### TASK REQUIREMENTS
In this exercise, restate the listing word for word.
□ □ □ □
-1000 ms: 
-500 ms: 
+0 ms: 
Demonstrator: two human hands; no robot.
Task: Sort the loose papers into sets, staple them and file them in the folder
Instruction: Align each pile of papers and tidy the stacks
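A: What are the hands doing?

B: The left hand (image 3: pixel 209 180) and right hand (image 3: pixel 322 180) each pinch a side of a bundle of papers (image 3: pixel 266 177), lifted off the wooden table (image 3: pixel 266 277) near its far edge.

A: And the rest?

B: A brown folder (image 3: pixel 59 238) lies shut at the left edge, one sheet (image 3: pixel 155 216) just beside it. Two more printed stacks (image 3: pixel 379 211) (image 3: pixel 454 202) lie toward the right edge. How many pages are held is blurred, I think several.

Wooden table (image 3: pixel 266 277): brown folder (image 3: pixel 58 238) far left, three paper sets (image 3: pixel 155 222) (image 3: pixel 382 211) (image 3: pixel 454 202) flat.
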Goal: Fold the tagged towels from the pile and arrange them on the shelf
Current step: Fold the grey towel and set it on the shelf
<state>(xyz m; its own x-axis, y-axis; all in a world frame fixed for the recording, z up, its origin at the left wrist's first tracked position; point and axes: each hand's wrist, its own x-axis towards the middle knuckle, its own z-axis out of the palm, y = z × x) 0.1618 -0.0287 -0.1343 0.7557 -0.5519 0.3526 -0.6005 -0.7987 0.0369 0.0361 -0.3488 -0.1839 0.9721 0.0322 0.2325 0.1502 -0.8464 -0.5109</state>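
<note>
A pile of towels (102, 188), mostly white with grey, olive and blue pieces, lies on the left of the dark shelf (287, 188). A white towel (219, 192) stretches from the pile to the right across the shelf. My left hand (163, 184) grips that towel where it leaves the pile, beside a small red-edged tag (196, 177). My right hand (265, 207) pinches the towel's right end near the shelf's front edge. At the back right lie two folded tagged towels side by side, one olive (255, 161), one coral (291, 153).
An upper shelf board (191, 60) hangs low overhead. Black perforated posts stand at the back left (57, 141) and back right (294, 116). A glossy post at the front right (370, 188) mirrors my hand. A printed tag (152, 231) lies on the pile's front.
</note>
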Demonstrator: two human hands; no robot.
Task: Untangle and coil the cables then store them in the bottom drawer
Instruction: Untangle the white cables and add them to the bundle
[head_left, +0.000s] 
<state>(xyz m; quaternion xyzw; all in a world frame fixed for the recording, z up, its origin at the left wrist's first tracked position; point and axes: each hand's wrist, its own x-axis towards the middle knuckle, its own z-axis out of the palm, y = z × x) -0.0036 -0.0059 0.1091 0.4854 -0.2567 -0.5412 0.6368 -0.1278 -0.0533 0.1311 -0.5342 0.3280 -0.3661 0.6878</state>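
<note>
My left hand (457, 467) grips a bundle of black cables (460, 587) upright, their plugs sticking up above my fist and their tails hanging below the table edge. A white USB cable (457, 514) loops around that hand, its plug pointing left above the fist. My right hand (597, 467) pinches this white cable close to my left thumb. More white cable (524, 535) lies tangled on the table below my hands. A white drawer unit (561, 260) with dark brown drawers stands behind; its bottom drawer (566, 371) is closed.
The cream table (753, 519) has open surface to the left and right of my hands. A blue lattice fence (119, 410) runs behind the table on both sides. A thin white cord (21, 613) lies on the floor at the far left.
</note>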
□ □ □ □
### RESULT OF THE EXERCISE
-1000 ms: 
-500 ms: 
+0 ms: 
Demonstrator: two human hands; no robot.
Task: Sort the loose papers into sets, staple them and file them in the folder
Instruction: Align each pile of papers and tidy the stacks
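A: What are the hands doing?

B: The left hand (image 3: pixel 209 180) and right hand (image 3: pixel 322 180) each pinch a side of a bundle of papers (image 3: pixel 266 177), lifted off the wooden table (image 3: pixel 266 277) near its far edge.

A: And the rest?

B: A brown folder (image 3: pixel 59 238) lies shut at the left edge, one sheet (image 3: pixel 155 216) just beside it. Two more printed stacks (image 3: pixel 379 211) (image 3: pixel 454 202) lie toward the right edge. How many pages are held is blurred, I think several.

Wooden table (image 3: pixel 266 277): brown folder (image 3: pixel 58 238) far left, three paper sets (image 3: pixel 155 222) (image 3: pixel 382 211) (image 3: pixel 454 202) flat.
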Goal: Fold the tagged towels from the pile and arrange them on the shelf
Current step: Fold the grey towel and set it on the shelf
<state>(xyz m; its own x-axis, y-axis; all in a world frame fixed for the recording, z up, its origin at the left wrist's first tracked position; point and axes: each hand's wrist, its own x-axis towards the middle knuckle, its own z-axis out of the palm, y = z × x) 0.1618 -0.0287 -0.1343 0.7557 -0.5519 0.3526 -0.6005 -0.7987 0.0369 0.0361 -0.3488 -0.1839 0.9721 0.0322 0.2325 0.1502 -0.8464 -0.5109</state>
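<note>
A pile of towels (102, 188), mostly white with grey, olive and blue pieces, lies on the left of the dark shelf (287, 188). A white towel (219, 192) stretches from the pile to the right across the shelf. My left hand (163, 184) grips that towel where it leaves the pile, beside a small red-edged tag (196, 177). My right hand (265, 207) pinches the towel's right end near the shelf's front edge. At the back right lie two folded tagged towels side by side, one olive (255, 161), one coral (291, 153).
An upper shelf board (191, 60) hangs low overhead. Black perforated posts stand at the back left (57, 141) and back right (294, 116). A glossy post at the front right (370, 188) mirrors my hand. A printed tag (152, 231) lies on the pile's front.
</note>
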Demonstrator: two human hands; no robot.
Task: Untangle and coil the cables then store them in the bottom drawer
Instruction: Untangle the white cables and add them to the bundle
[head_left, +0.000s] 
<state>(xyz m; quaternion xyzw; all in a world frame fixed for the recording, z up, its origin at the left wrist's first tracked position; point and axes: each hand's wrist, its own x-axis towards the middle knuckle, its own z-axis out of the palm, y = z × x) -0.0036 -0.0059 0.1091 0.4854 -0.2567 -0.5412 0.6368 -0.1278 -0.0533 0.1311 -0.5342 0.3280 -0.3661 0.6878</state>
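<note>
My left hand (457, 467) grips a bundle of black cables (460, 587) upright, their plugs sticking up above my fist and their tails hanging below the table edge. A white USB cable (457, 514) loops around that hand, its plug pointing left above the fist. My right hand (597, 467) pinches this white cable close to my left thumb. More white cable (524, 535) lies tangled on the table below my hands. A white drawer unit (561, 260) with dark brown drawers stands behind; its bottom drawer (566, 371) is closed.
The cream table (753, 519) has open surface to the left and right of my hands. A blue lattice fence (119, 410) runs behind the table on both sides. A thin white cord (21, 613) lies on the floor at the far left.
</note>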

No additional answer is needed here.